Fast-fMRI has become a potent tool in researching brain physiology more accurately than before and it can detect changes in the blood oxygen level‐dependent signal, even if there is no epileptiform activity present. These detectable changes suggest that in epilepsy there are alterations in the brain physiology. With utilization of coefficient of variation (CV) method for patients with epilepsy (PWE), we detected a robust increase of CV in patients with in white matter, brainstem and temporal lobes in PWE at group level. Importantly, individual mapping of possible epileptic abnormality is also possible.

Introduction

Epilepsies are a diverse group of chronic brain diseases and usual diagnostic measures fall often short in the absence of detectable epileptiform activity in EEG or visible cause in anatomical MRI. Utilizing whole brain 10Hz fast-fMRI sequence (Magnetic Resonance Encephalography, MREG) enables precise detection of epileptic spike activity1. With MREG it is also possible to evaluate the propagation of cardiorespiratory pulsations in their own sub-bands2. We have shown before, that patients with epilepsy (PWE) have altered coefficient of signal variation (CV) in fast-fMRI, especially in respiratory band3. Now, we further estimated physiological sources of altered signal stability in fast-fMRI with bigger group sizes.

Methods

After informed consent 102 healthy controls (HC, age 37.5 ± 15.4 years, 51 females) and 33 PWE subjects (age 34.6 ± 10.2 years, 21 females), were imaged using Siemens 3T MRI with fast-fMRI (MREG, TR = 100ms, TE = 36 ms, FA = 25º, 3 mm3 voxel), sequence similar as our previous study3. MREG is a 3D single shot stack of spirals sequence that under-samples k-space to reach a sampling rate of 10 Hz allowing critical imaging of physiological pulsations4. Subjects were imaged both in University of Oulu and University of Freiburg for 5-minute scanning (2861 volumes). Standard FSL pre-processing5 with FIX-ICA, was used6. The patients were diagnosed with focal epilepsy and were on ongoing use of anti-epileptic drugs.

The data was band-pass filtered to very low frequency (VLF = 0.01-0.1 Hz), respiratory (0.11-0.51 Hz) and cardiac (0.8-1.76 Hz) for CV and FFT power calculations. Voxel-wise CV was calculated as CV = σ /μ, where μ = signal mean and σ = standard deviation. Sum of spectral power density (SPD) was calculated for specific band, if CV group differences were significant in that band. FSL randomise (TFCE corrected, 50 000 non-parametric perm., age and relative motion as covariates) was used to evaluate group differences. The standard score of SPD maps were calculated over healthy control population and were compared to PWE group.
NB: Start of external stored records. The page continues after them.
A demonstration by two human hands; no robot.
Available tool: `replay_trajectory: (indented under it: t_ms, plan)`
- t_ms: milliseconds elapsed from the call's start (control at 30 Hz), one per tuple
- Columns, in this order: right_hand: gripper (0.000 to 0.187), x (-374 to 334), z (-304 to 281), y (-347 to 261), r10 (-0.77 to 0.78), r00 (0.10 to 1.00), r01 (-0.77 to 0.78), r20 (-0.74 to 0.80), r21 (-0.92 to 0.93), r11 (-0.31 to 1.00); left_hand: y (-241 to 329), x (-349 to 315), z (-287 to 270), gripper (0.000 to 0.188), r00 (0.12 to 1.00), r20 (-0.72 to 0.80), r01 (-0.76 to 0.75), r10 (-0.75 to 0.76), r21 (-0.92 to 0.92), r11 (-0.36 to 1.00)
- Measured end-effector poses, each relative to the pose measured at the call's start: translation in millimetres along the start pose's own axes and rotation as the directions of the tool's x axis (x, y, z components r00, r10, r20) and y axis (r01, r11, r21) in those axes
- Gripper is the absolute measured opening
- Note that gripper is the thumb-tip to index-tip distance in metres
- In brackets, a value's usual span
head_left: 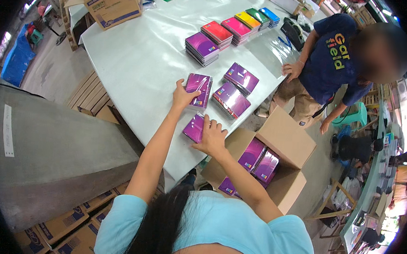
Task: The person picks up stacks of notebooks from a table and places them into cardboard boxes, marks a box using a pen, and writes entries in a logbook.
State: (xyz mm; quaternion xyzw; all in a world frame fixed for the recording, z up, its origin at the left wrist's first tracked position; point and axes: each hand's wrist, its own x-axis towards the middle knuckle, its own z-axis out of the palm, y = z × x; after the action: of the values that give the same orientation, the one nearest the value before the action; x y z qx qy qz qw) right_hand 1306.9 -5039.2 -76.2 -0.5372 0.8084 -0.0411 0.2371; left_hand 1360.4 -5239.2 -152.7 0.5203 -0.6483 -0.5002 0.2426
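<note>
A wire-bound stack of purple notebooks (203, 83) stands on the white table. My left hand (183, 97) grips its left side, with the thumb over the top cover. Nearer to me, my right hand (212, 136) is closed on the right side of another purple notebook pack (193, 128), which looks wrapped in clear plastic; its fingers partly cover the pack. Just to the right lie two more shiny purple notebook stacks, a far one (241, 78) and a near one (232, 100), touching or nearly so.
An open carton (300, 149) holding purple notebooks stands at the table's right edge. Coloured notebook stacks (217, 33) line the table's far side. A co-worker in a dark shirt (334, 51) stands at right, a hand on the table. A closed carton (110, 5) sits far left.
</note>
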Motion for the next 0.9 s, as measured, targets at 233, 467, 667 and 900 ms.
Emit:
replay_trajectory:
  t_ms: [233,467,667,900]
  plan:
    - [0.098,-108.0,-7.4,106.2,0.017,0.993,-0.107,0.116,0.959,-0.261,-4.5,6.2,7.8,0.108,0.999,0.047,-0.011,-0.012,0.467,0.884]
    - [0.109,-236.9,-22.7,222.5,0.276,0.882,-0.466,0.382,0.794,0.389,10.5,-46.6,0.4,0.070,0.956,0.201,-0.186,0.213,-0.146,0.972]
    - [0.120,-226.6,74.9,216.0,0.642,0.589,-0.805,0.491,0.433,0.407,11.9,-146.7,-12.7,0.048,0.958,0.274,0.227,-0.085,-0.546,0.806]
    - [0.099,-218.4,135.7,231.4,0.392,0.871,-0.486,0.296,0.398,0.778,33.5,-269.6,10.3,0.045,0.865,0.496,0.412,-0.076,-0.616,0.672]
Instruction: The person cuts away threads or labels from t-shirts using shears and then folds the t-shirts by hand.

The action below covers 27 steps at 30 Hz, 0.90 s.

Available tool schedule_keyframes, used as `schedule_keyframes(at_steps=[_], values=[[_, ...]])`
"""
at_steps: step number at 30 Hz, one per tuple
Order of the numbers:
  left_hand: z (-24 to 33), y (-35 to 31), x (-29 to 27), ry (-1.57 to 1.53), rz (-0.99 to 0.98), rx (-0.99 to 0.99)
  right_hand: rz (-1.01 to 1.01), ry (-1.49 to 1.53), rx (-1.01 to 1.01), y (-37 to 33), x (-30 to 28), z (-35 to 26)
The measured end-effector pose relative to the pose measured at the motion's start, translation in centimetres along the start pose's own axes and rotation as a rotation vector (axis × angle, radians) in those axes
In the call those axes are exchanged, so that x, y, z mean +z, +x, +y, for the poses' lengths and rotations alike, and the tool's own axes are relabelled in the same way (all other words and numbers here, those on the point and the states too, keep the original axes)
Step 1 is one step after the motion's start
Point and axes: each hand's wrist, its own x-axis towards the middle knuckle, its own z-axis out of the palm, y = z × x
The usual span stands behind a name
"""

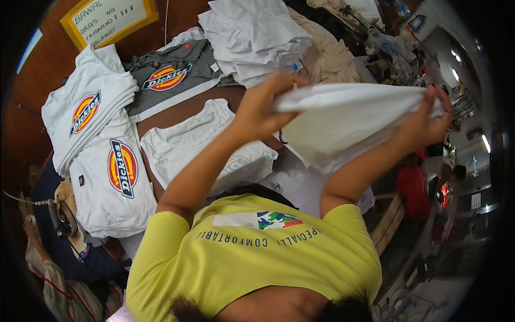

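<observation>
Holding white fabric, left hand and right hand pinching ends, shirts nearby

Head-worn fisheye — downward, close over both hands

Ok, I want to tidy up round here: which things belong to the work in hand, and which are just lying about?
Work, seemingly:
- white cloth in the left hand and right hand
- white shirts
- grey shirt
- white stack

Lying about, probably:
- beige cloth
- red item
</observation>
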Motion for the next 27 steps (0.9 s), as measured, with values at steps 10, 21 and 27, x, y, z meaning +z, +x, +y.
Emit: schedule_keyframes(at_steps=[10,21,27], values=[[5.8,18.3,12.0,0.182,-0.015,0.158,-0.031,-0.774,-0.199,-9.1,-6.3,6.4],[10.6,3.7,10.9,-0.131,-0.740,0.558,-0.424,-0.422,0.181,-19.8,-2.9,11.5],[7.3,1.7,-1.2,0.191,-0.375,-0.027,-0.462,-0.221,0.017,-10.3,14.0,12.8]])
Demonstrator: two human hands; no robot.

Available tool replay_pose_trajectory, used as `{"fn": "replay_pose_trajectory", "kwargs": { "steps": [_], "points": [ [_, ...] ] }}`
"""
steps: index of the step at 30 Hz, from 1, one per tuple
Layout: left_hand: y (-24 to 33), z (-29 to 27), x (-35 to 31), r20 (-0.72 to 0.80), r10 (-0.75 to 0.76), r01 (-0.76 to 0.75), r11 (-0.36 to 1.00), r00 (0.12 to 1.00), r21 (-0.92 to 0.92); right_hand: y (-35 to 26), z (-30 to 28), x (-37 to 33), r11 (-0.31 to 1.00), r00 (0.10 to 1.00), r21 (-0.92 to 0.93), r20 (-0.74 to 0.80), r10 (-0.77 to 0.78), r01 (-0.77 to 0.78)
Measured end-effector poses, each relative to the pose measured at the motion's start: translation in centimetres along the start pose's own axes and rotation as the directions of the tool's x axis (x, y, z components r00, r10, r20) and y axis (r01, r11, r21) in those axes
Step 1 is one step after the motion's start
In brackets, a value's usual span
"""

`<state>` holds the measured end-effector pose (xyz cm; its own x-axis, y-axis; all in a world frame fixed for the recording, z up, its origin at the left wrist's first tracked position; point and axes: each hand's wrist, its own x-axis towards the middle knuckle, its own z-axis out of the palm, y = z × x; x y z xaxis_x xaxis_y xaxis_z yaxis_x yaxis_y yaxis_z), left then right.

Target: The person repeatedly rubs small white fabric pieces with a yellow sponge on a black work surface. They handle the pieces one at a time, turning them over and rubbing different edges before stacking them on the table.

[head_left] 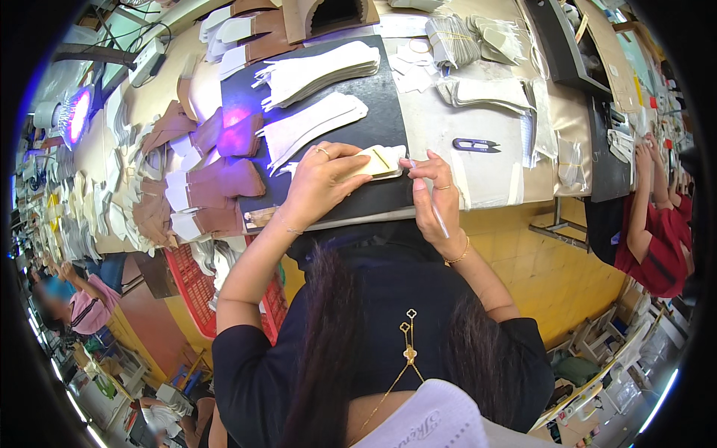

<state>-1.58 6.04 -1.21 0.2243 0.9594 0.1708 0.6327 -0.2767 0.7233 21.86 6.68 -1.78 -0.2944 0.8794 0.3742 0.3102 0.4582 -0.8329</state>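
My left hand presses a pale yellow template with a dark slot in it onto a small stack of white cut pieces at the front of a black mat. Its fingers lie on top and the thumb is at the near edge. In my right hand is a slim whitish pen, its tip close to the right end of the stack. Just beyond my left hand lie a fanned stack of white pieces and a thicker white stack.
Thread snips lie right of the mat, below a bundle of pale strips. Brown and white pieces spread to the left, near a lit lamp. A red basket stands below the table; a co-worker in red is at right.
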Motion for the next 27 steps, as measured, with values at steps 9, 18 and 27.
{"fn": "replay_pose_trajectory", "kwargs": {
  "steps": [9,18,27],
  "points": [
    [1.3,-3.6,-0.2,-0.221,-0.092,0.063,0.989,0.971,-0.134,0.4,1.0,-0.6,0.996,0.996,-0.054,0.070,-0.064,0.068],
    [0.8,-10.4,0.5,-0.401,-0.066,0.145,0.975,0.914,0.171,0.5,1.0,-0.4,0.978,0.986,-0.153,0.108,-0.124,0.139],
    [-0.4,-2.2,0.9,-0.088,0.141,-0.111,0.954,0.986,0.279,0.9,0.6,6.1,0.928,0.960,-0.249,0.119,-0.255,0.277]
  ]
}}
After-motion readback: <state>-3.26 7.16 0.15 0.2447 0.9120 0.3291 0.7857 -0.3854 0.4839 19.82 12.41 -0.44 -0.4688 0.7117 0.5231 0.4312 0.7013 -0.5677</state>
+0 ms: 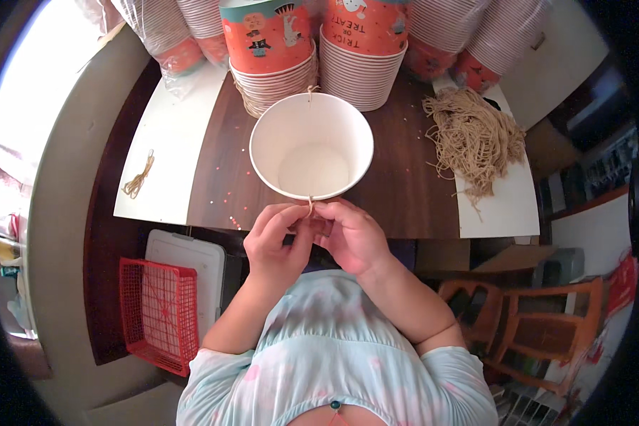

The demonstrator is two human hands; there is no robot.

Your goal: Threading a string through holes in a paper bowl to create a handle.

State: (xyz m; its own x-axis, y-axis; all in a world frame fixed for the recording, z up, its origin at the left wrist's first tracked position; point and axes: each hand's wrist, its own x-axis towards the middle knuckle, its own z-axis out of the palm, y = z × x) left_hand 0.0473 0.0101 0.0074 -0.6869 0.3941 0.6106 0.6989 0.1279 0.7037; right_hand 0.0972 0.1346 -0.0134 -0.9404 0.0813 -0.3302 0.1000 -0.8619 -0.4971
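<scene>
A white paper bucket (312,145) stands upright on the dark wooden table (405,192), its open top facing me. A thin tan string (309,206) hangs over its near rim, and another bit of string shows at its far rim. My left hand (277,238) and my right hand (351,234) meet just below the near rim, fingers pinched together on that string. Both hands touch each other at the fingertips.
Stacks of orange printed paper buckets (366,67) line the back of the table. A heap of tan strings (476,138) lies at the right, a small string bundle (138,181) at the left. A red basket (160,312) and wooden chair (539,323) stand below.
</scene>
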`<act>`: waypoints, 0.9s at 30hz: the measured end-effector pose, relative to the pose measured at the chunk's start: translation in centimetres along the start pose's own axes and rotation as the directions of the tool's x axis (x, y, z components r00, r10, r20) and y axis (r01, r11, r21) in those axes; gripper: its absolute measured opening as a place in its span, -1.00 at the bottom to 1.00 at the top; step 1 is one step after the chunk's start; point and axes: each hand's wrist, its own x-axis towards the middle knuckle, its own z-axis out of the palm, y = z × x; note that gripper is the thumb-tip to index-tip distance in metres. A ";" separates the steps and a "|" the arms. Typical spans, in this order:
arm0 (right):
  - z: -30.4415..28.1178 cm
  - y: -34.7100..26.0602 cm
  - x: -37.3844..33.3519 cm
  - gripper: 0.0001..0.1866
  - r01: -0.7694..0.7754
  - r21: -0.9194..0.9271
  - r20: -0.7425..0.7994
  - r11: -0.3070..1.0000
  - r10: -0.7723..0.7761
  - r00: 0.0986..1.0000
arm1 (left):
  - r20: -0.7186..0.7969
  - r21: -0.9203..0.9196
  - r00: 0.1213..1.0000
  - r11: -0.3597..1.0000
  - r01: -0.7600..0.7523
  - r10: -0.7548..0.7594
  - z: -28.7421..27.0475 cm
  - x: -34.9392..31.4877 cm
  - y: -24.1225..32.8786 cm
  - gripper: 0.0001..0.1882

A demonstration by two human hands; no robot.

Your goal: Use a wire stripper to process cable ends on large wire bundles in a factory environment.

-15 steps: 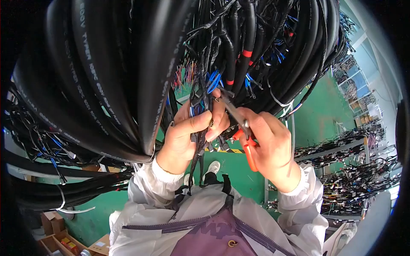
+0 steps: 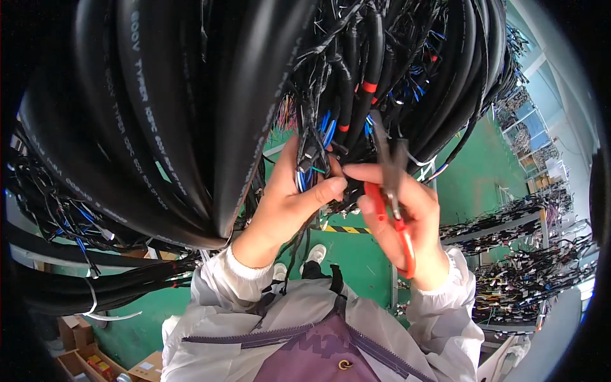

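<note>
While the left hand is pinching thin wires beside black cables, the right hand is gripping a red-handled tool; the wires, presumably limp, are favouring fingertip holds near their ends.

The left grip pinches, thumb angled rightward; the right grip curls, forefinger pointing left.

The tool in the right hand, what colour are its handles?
Bright orangey red! The handles show best in the head view, the only one here.
</note>
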 end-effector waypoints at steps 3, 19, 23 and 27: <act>0.6 0.7 1.3 -0.61 0.067 -0.054 0.015 0.996 -0.066 0.998 | -0.012 0.183 0.992 0.975 -0.123 0.127 0.0 0.2 -0.2 -0.45; 0.7 2.6 3.3 -0.59 -0.017 0.092 0.013 0.996 0.016 1.000 | 0.039 0.105 0.999 0.994 0.014 -0.018 0.5 -2.6 2.2 -0.37; 1.2 2.4 3.3 -0.61 -0.094 0.279 -0.007 0.956 0.100 0.995 | -0.098 0.219 0.995 0.975 0.047 -0.026 0.6 -2.7 2.4 -0.78; 0.9 2.0 3.4 -0.62 -0.120 0.326 0.018 0.938 0.121 0.993 | -0.044 0.209 0.998 0.977 -0.037 0.047 0.6 -2.4 2.8 -0.81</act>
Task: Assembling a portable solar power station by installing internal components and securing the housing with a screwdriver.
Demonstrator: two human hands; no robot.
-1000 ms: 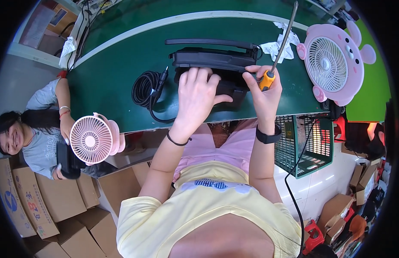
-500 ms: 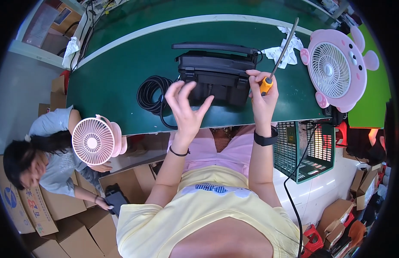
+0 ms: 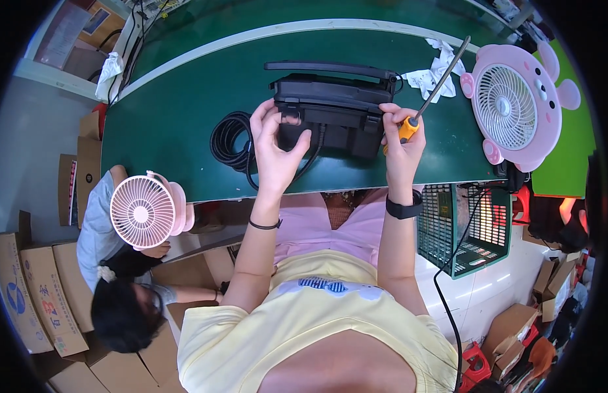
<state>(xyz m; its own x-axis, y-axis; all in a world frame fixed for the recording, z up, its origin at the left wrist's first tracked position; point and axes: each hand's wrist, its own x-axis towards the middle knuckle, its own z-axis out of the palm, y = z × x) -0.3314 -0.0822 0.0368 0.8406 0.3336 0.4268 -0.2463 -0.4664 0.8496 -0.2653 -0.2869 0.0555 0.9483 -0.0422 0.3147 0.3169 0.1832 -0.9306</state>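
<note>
A black plastic case (image 3: 337, 98) with a handle bar and front latches stands on the green workbench. Its black cable (image 3: 230, 141) lies coiled at its left, and one ribbed end runs up to the case front. My left hand (image 3: 278, 147) is at the left front corner, fingers curled on the latch there, thumb spread before the case. In my right hand (image 3: 402, 144) is a screwdriver (image 3: 409, 128) with a yellow-orange handle, its long metal shaft pointing up and right. The fingertips of that hand touch the right front edge of the case.
A pink animal-shaped fan (image 3: 507, 108) stands at the right, beside crumpled white paper (image 3: 435, 75). A smaller pink fan (image 3: 143, 213) is at the left bench edge. Below hangs a green crate (image 3: 464, 229). At the left a person (image 3: 130, 295) reaches into a cardboard box (image 3: 186, 275).
My left hand has moved up onto the left latch of the case. The case and screwdriver have shifted slightly. At the left, the person has bent down toward the cardboard box.
</note>
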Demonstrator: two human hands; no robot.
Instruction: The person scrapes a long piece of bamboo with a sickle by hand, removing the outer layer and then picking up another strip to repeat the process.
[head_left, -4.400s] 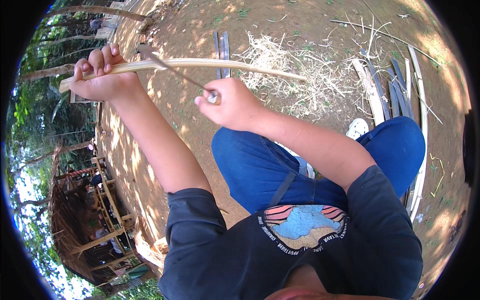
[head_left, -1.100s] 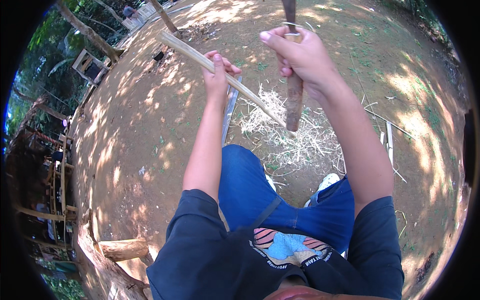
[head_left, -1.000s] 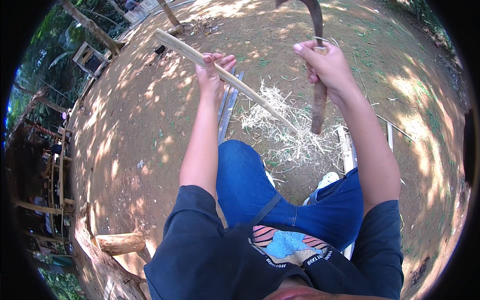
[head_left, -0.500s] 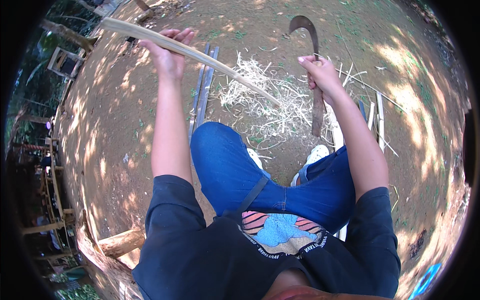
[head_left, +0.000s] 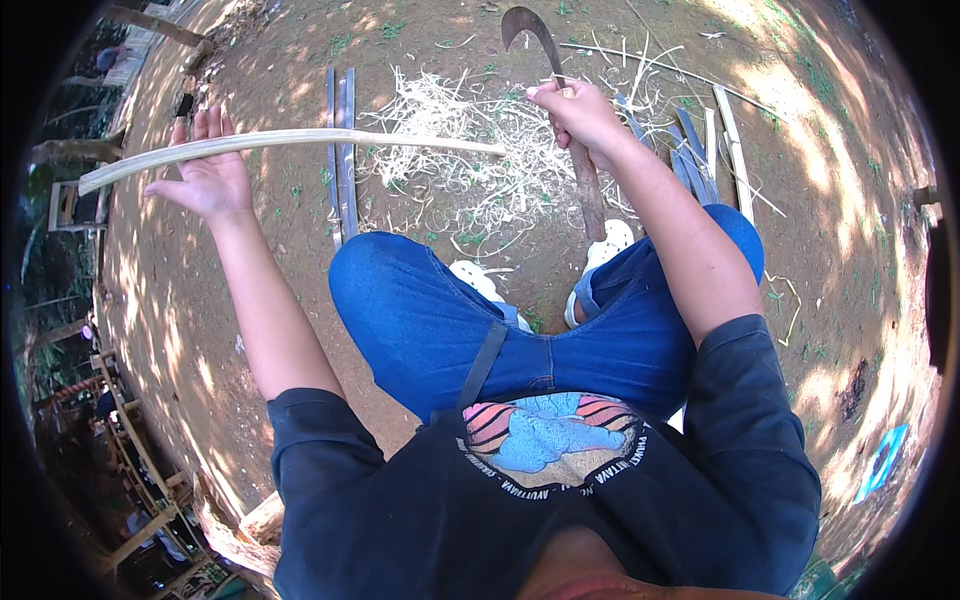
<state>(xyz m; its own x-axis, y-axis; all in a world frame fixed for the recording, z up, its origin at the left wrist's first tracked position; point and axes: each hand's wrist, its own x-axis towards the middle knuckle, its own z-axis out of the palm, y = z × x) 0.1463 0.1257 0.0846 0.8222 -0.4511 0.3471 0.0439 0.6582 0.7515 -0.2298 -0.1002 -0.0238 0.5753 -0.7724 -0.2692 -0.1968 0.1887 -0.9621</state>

Spectrogram was calculated for 62 blocks over time and frequency band was divided for 1024 sections.

Results

Only respiratory band signal showed elevated CV (p < 0.001, Fig.1A) and even more distinctively elevated SPD (p < 0.001, Fig.1B) in basal and temporal brain areas. Individually PWE had SPD power over 10 standard deviations above control mean in 25/33 cases, while healthy controls had zero voxels above the same threshold. Patient examples is seen in Fig. 1C. An example of signal difference from brainstem region of interest between subjects is shown in Fig.1D. Mean spectrogram and mean SPD histograms from both groups, can be seen in Fig.1E, F respectively. VLF and cardiac bands did not show any statistical differences in CV and thus SPD maps were not calculated. There were no statistical differences in motion or physiological parameters.

Conclusion

These results show that the power of respiratory related pulsations of the epileptic brain was distinctly and significantly bigger than controls, specifically in brain areas that control respiration. Especially in individual level, PWE had markedly elevated SPD power, which indicates that focal physiological brain pulsation abnormality could be influencing epileptiform activity. Furthermore, it has been shown before that in intractable epilepsy, respiration drives intracranially measured EEG7.

Acknowledgements

This work was supported by grants from Finnish Academy grants 275352, 123772 (VKi), Jane and Aatos Erkkos Foundation (VKi), KEVO grants from Oulu University Hospital (VKi), The University of Oulu Scholarship Foundation (JK), Medical Research Center (MRC) -Oulu (JK). We thank all the study subjects for participating in the study and all people who have collected the these datasets in both Finland and Germany. We also thank Jussi Kantola for computational administration and CSC – IT Center for Science Ltd. Finland for providing computational services.

References

1. Jacobs, J. et al., 2014, Neuroimage. 88, 282-294.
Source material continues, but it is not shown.